__WHAT YOU ARE ASKED TO DO__. From the entries below, please output exactly the lines starting at the one containing "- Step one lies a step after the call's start" and ending at the one containing "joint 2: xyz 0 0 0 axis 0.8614", both included.

__EXTRACTED ENTRIES__.
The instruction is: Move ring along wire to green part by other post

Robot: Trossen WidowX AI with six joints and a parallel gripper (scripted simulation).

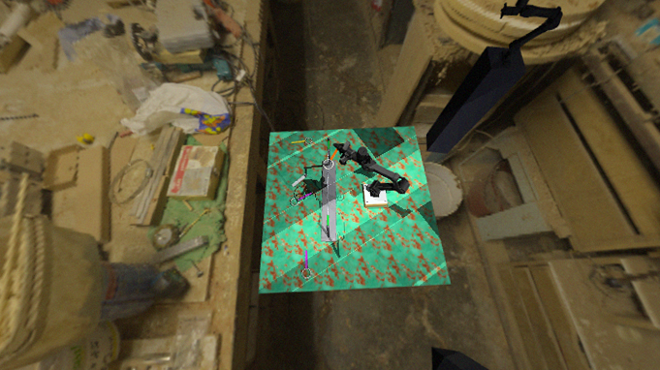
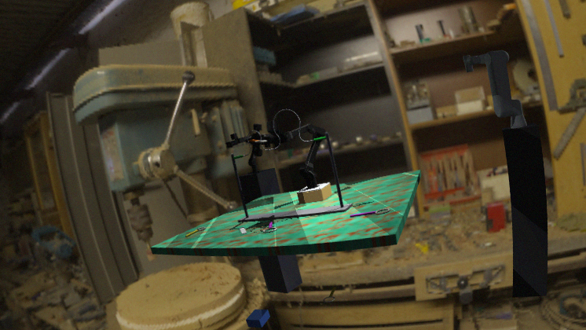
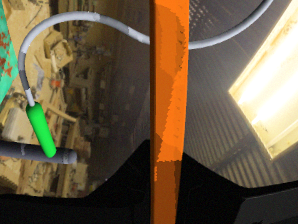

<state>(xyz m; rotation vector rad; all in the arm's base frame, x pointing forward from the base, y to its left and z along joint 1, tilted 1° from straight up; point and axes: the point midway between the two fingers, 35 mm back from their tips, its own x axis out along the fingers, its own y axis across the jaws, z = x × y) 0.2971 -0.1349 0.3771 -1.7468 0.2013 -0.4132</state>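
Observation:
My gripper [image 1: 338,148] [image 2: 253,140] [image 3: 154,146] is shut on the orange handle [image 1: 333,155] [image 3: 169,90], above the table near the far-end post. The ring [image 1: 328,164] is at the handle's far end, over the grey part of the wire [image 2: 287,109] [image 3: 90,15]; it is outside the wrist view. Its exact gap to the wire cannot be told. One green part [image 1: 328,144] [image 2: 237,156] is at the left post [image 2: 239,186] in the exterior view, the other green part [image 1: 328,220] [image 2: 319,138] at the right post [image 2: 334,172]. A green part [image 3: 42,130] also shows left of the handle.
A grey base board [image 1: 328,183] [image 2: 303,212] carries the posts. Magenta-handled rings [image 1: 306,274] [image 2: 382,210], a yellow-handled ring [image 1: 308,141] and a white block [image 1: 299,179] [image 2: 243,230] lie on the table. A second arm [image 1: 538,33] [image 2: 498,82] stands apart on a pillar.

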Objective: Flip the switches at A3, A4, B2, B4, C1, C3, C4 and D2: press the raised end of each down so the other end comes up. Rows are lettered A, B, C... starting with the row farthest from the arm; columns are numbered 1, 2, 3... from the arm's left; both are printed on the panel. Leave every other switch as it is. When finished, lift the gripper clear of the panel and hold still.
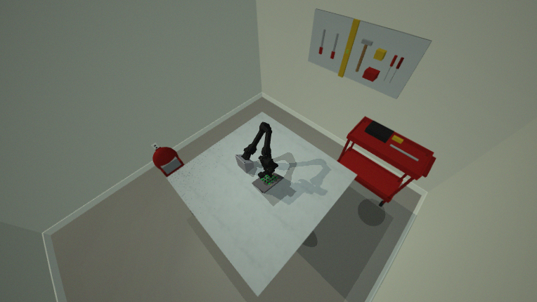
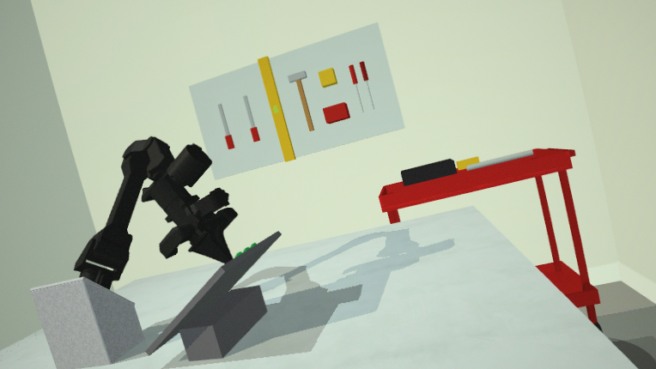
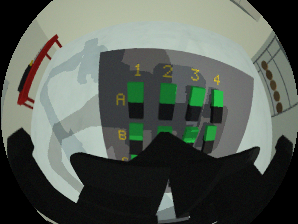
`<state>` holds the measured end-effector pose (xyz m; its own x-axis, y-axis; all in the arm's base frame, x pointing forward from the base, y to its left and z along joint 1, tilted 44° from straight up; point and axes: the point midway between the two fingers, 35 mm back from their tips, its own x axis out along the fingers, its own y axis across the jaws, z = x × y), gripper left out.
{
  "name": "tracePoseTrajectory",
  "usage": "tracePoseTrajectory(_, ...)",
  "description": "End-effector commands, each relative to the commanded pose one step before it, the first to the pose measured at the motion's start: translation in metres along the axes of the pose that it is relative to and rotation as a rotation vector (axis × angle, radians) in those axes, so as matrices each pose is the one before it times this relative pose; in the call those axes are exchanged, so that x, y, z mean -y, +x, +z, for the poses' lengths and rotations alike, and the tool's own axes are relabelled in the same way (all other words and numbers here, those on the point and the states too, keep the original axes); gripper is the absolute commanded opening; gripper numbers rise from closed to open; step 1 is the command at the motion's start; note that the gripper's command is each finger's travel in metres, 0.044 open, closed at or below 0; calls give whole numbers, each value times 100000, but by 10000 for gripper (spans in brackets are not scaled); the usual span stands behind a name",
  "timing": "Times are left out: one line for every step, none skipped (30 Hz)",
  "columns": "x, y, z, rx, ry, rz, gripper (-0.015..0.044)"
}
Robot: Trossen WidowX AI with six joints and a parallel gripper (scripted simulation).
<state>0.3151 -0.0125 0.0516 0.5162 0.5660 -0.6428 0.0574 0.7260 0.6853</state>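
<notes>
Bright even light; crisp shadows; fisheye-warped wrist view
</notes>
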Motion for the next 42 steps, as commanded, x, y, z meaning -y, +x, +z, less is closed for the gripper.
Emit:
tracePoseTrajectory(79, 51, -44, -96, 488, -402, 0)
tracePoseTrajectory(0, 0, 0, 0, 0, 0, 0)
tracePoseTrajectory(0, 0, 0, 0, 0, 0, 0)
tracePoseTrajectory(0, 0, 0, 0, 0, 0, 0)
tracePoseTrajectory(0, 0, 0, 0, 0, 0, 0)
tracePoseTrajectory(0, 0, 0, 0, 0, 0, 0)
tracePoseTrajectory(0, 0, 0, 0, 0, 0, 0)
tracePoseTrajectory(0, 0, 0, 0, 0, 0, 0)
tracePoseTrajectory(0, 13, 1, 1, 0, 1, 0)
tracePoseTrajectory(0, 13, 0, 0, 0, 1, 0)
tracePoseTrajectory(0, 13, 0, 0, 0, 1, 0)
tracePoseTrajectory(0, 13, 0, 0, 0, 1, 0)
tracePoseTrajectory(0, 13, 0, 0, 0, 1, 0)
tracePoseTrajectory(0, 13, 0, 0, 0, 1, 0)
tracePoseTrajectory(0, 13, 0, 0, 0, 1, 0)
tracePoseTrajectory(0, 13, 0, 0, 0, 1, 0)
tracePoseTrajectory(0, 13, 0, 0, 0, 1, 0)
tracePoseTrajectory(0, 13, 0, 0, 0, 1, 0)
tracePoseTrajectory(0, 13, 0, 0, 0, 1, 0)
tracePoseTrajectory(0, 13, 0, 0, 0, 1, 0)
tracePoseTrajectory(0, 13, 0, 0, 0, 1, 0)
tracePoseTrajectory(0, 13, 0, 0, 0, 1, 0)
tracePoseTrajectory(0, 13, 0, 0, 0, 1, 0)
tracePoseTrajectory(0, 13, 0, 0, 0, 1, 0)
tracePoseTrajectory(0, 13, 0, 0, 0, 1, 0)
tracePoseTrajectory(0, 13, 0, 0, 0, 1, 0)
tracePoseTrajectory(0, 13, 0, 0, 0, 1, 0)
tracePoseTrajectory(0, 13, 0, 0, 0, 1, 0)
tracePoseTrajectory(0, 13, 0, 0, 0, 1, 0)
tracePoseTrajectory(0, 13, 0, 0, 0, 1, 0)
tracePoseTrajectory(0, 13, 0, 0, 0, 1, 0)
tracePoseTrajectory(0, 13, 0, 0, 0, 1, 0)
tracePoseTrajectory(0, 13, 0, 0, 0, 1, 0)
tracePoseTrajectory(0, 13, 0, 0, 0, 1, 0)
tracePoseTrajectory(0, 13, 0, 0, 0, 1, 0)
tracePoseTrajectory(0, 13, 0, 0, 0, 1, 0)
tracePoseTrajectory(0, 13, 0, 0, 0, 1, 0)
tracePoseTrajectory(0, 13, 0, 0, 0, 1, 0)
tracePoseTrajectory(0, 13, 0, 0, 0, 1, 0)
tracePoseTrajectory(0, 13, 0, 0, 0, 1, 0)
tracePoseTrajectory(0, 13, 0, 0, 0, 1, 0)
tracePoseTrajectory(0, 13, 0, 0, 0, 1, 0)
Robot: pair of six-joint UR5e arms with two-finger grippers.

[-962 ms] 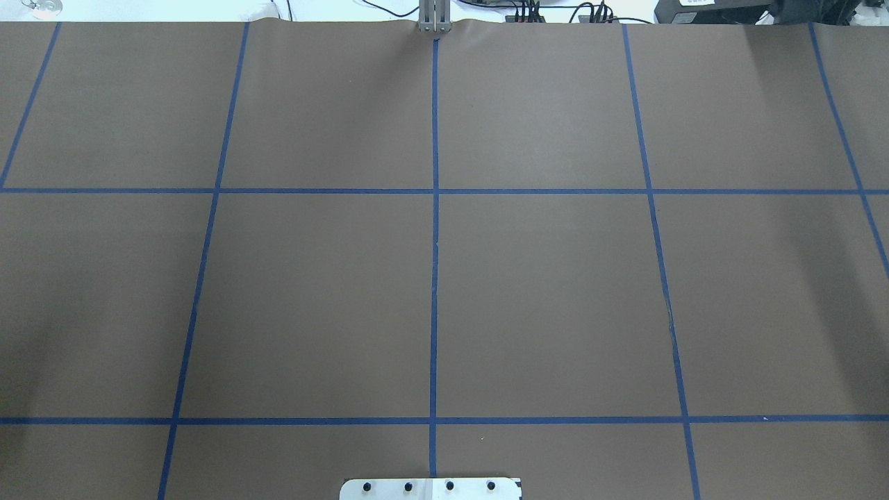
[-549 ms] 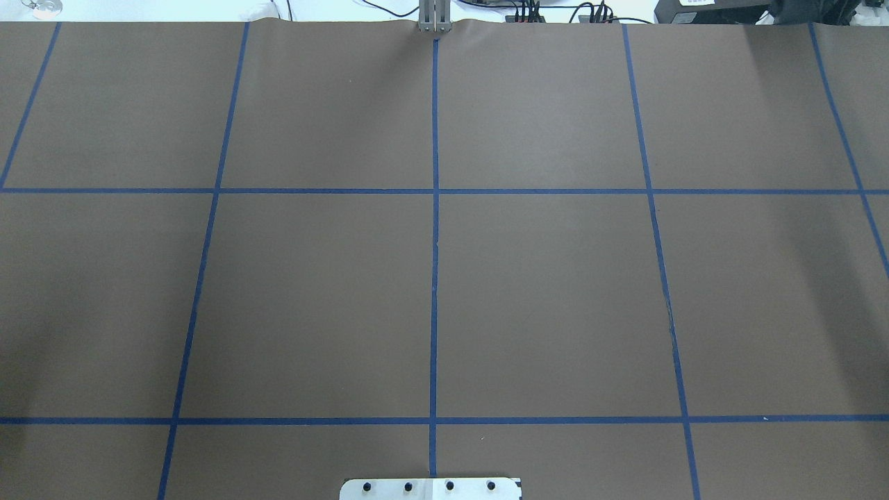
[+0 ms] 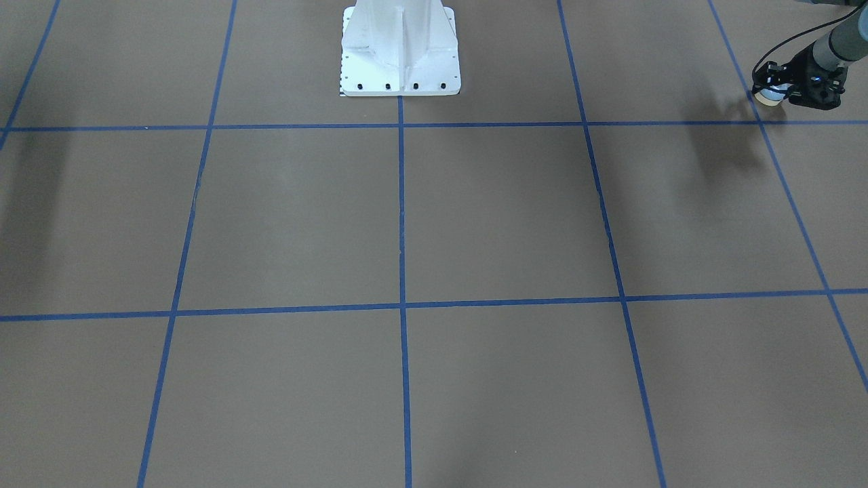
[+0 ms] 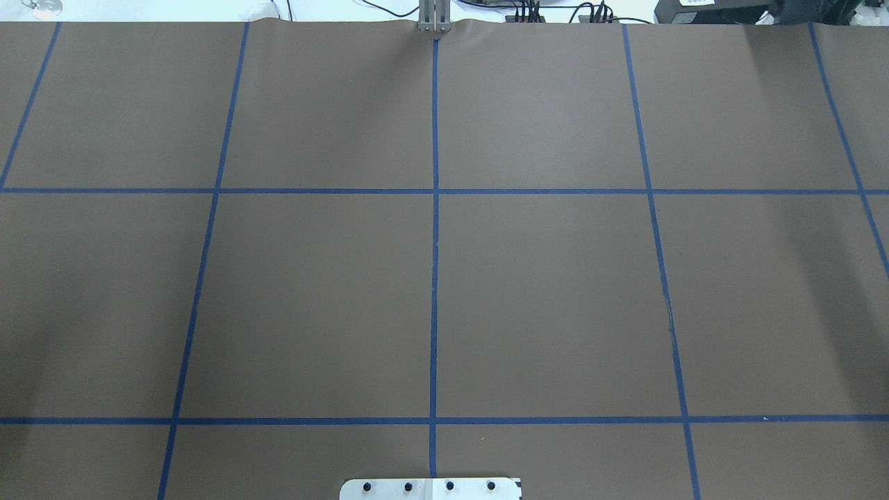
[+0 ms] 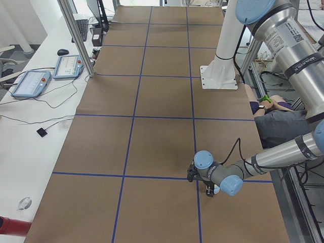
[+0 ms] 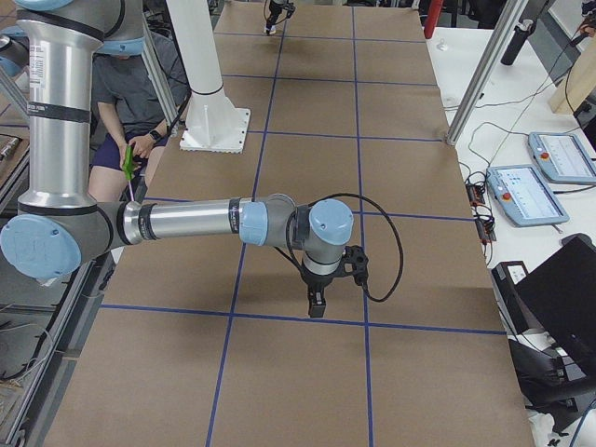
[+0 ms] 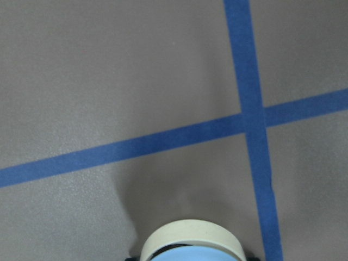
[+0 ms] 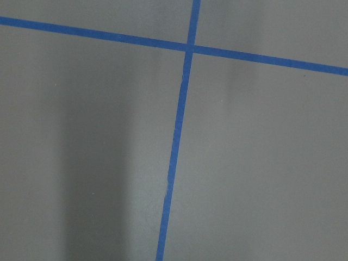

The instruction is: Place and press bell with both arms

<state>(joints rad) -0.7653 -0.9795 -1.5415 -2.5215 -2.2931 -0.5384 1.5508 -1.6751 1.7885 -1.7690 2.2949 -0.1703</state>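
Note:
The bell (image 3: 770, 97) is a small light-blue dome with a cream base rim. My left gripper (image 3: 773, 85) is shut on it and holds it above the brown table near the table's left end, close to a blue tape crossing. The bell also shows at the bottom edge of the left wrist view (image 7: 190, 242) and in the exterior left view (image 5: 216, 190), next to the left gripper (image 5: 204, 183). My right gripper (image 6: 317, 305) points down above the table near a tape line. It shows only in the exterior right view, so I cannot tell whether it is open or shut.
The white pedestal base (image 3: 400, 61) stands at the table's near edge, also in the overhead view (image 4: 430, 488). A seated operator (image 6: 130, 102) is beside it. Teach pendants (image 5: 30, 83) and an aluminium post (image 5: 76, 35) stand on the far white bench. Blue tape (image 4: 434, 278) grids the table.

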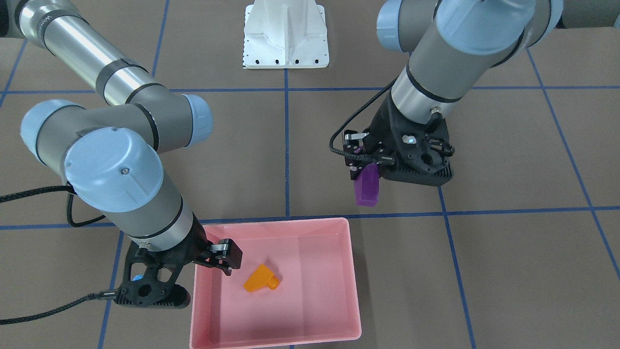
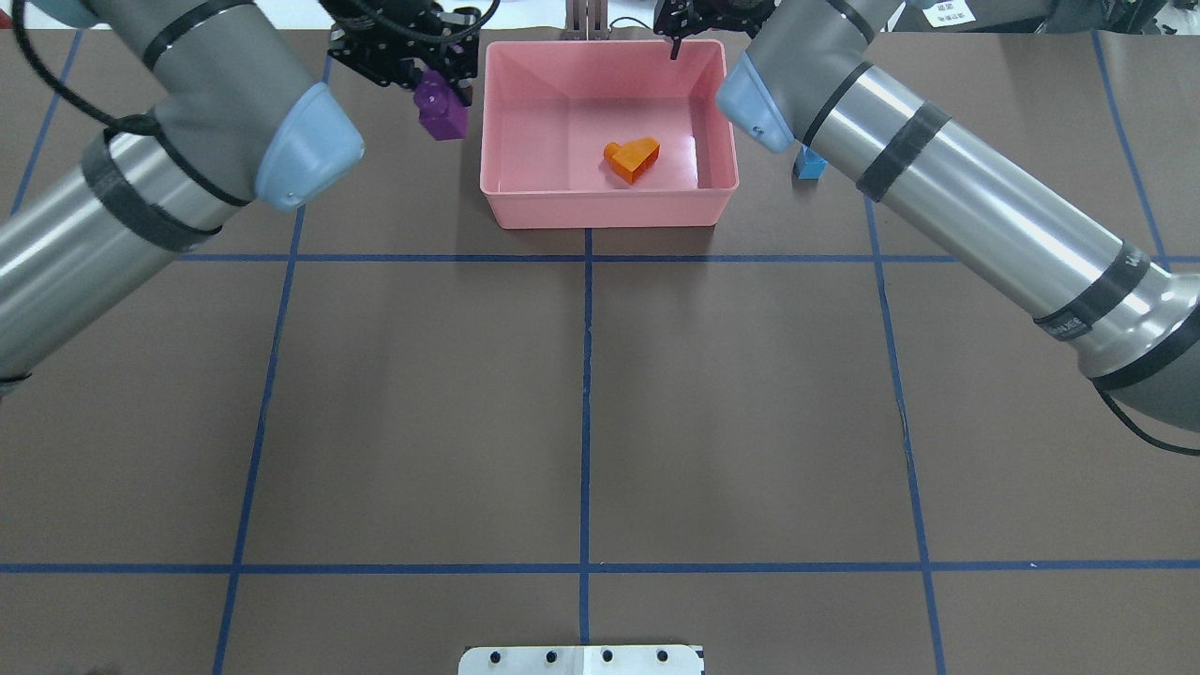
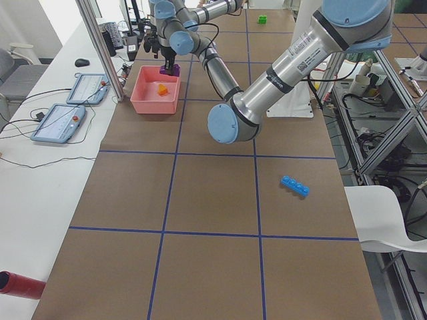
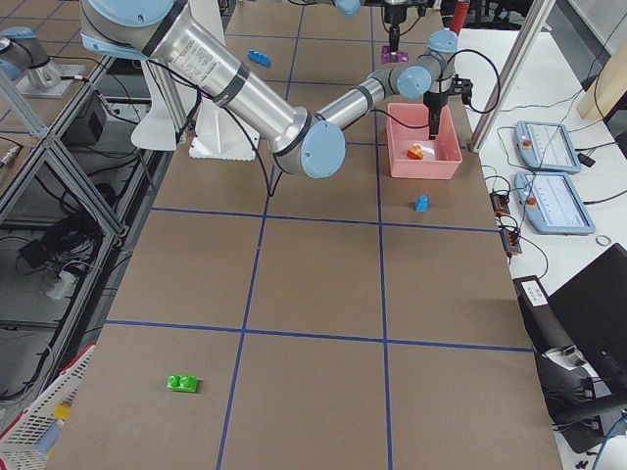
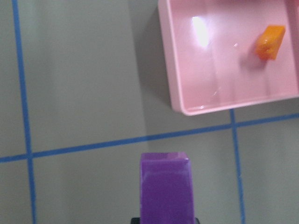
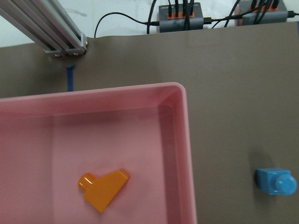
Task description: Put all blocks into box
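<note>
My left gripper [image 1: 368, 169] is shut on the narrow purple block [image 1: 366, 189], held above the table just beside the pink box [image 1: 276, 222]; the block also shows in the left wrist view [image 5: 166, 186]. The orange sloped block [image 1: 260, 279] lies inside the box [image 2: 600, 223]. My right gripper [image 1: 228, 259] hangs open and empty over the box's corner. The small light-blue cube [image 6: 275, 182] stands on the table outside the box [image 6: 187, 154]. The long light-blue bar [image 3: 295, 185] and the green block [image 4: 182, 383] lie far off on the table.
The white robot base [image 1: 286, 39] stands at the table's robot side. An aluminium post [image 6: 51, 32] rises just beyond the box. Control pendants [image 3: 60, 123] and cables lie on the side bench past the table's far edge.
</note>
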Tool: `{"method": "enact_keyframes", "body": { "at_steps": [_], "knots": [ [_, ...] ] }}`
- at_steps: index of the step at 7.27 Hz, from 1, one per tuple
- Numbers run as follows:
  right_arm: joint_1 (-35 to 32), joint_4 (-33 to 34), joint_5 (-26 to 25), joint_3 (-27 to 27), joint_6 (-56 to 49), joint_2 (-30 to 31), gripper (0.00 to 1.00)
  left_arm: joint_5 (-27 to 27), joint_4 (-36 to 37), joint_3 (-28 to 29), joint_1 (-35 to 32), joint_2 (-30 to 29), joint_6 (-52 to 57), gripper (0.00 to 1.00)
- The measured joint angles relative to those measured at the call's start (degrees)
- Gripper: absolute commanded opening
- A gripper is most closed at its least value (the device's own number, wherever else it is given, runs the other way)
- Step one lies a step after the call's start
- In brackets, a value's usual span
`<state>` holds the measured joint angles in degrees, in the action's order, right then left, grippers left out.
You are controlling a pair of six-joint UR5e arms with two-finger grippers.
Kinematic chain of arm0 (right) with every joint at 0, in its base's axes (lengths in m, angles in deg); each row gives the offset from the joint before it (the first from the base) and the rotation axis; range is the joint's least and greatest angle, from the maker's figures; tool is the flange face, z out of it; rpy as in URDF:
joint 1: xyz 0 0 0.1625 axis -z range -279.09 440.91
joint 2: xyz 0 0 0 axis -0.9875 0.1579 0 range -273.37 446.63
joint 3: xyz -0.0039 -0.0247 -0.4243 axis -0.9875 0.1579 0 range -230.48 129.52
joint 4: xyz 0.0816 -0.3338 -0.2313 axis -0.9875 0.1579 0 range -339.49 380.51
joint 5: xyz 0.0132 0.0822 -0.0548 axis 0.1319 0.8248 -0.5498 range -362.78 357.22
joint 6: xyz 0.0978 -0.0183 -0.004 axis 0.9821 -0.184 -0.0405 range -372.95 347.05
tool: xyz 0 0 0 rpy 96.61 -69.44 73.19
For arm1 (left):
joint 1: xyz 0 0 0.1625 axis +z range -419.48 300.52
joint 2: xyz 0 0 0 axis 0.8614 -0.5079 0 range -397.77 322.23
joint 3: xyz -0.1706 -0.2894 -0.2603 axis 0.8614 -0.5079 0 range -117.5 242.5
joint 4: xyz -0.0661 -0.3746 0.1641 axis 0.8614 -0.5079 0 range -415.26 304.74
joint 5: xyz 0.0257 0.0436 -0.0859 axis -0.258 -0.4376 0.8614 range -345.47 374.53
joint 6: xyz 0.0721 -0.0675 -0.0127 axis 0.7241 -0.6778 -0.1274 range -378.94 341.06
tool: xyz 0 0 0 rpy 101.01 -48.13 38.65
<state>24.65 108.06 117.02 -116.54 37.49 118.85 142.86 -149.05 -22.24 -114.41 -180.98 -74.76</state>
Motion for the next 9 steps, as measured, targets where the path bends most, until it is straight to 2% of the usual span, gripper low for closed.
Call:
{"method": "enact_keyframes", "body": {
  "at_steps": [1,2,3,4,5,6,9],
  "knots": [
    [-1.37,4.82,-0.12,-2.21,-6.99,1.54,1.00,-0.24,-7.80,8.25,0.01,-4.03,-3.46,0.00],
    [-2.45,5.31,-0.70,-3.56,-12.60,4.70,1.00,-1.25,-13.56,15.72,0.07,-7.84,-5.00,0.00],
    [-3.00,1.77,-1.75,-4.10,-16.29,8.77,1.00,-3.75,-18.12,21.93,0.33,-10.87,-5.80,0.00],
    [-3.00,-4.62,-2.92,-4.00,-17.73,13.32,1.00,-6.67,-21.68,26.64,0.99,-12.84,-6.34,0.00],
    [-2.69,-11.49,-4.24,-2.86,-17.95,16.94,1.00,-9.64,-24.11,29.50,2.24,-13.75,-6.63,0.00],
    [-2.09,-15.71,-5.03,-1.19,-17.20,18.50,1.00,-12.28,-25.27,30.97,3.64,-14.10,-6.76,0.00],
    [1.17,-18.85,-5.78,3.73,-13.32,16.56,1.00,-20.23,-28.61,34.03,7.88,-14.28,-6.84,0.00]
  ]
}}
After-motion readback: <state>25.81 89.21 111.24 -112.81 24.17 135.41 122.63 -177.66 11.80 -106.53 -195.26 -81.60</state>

__ANSWER FOR THIS EXERCISE__.
- Step one lies a step after the call's start
- In brackets, a value's usual span
`<state>` holds the measured joint angles in degrees, in the action's order, right then left, grippers left out.
You are controlling a pair of six-joint UR5e arms with two-finger grippers.
Kinematic chain of arm0 (right) with every joint at 0, in its base's axes (lengths in m, angles in deg); each row gives the offset from the joint before it (the first from the base) and the rotation axis; range is the joint's least and greatest angle, from the maker's figures; tool is the flange face, z out of it; rpy as in URDF:
joint 1: xyz 0 0 0.1625 axis -z range -279.09 440.91
joint 2: xyz 0 0 0 axis -0.9875 0.1579 0 range -273.37 446.63
joint 3: xyz -0.0039 -0.0247 -0.4243 axis -0.9875 0.1579 0 range -230.48 129.52
joint 4: xyz 0.0816 -0.3338 -0.2313 axis -0.9875 0.1579 0 range -339.49 380.51
joint 5: xyz 0.0132 0.0822 -0.0548 axis 0.1319 0.8248 -0.5498 range -362.78 357.22
joint 6: xyz 0.0978 -0.0183 -0.004 axis 0.9821 -0.184 -0.0405 range -372.95 347.05
tool: xyz 0 0 0 rpy 96.61 -69.44 73.19
For arm1 (left):
joint 1: xyz 0 0 0.1625 axis +z range -419.48 300.52
joint 2: xyz 0 0 0 axis 0.8614 -0.5079 0 range -397.77 322.23

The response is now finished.